Exercise
Would you output all the lines below precisely as they stand, leaving each picture out?

┌─ Source data

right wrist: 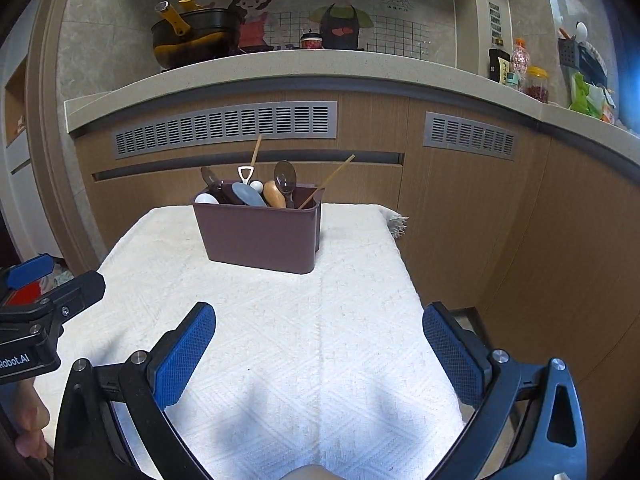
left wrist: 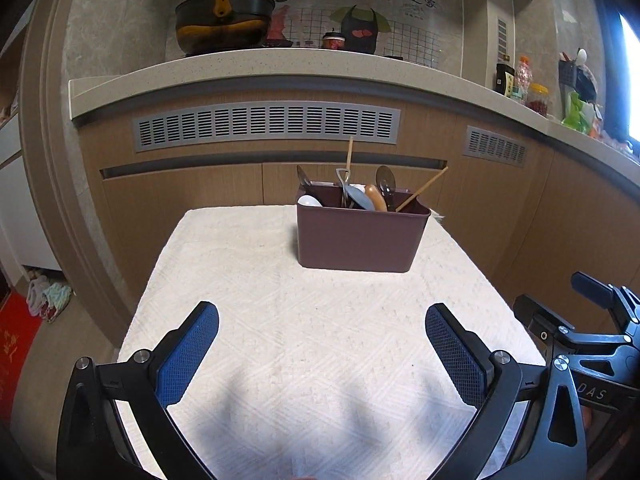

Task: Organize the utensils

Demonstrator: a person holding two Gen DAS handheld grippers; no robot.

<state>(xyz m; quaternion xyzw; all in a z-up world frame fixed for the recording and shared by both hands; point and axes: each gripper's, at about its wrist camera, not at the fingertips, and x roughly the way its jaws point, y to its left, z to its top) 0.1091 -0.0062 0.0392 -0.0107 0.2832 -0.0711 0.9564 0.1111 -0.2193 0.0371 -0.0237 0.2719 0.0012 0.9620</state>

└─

Completed exercise
right wrist: 
left wrist: 

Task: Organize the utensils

Demonstrator: a person holding two Gen DAS handheld grippers; no robot.

<state>(xyz m; quaternion xyzw; all in a z-up world frame fixed for the recording and shared by both hands; point and axes: each gripper's, at about its wrist camera, not at the fingertips, and x roughly the way its jaws point, y to its left, z to its top) 0.1091 -0.0062 0.0392 -0.0107 0.2832 -0.0711 0.9564 0.1111 -0.2193 0.0371 -0.0237 0.2719 0.0012 0.9620</state>

Nothing else is needed, and the exercise is over.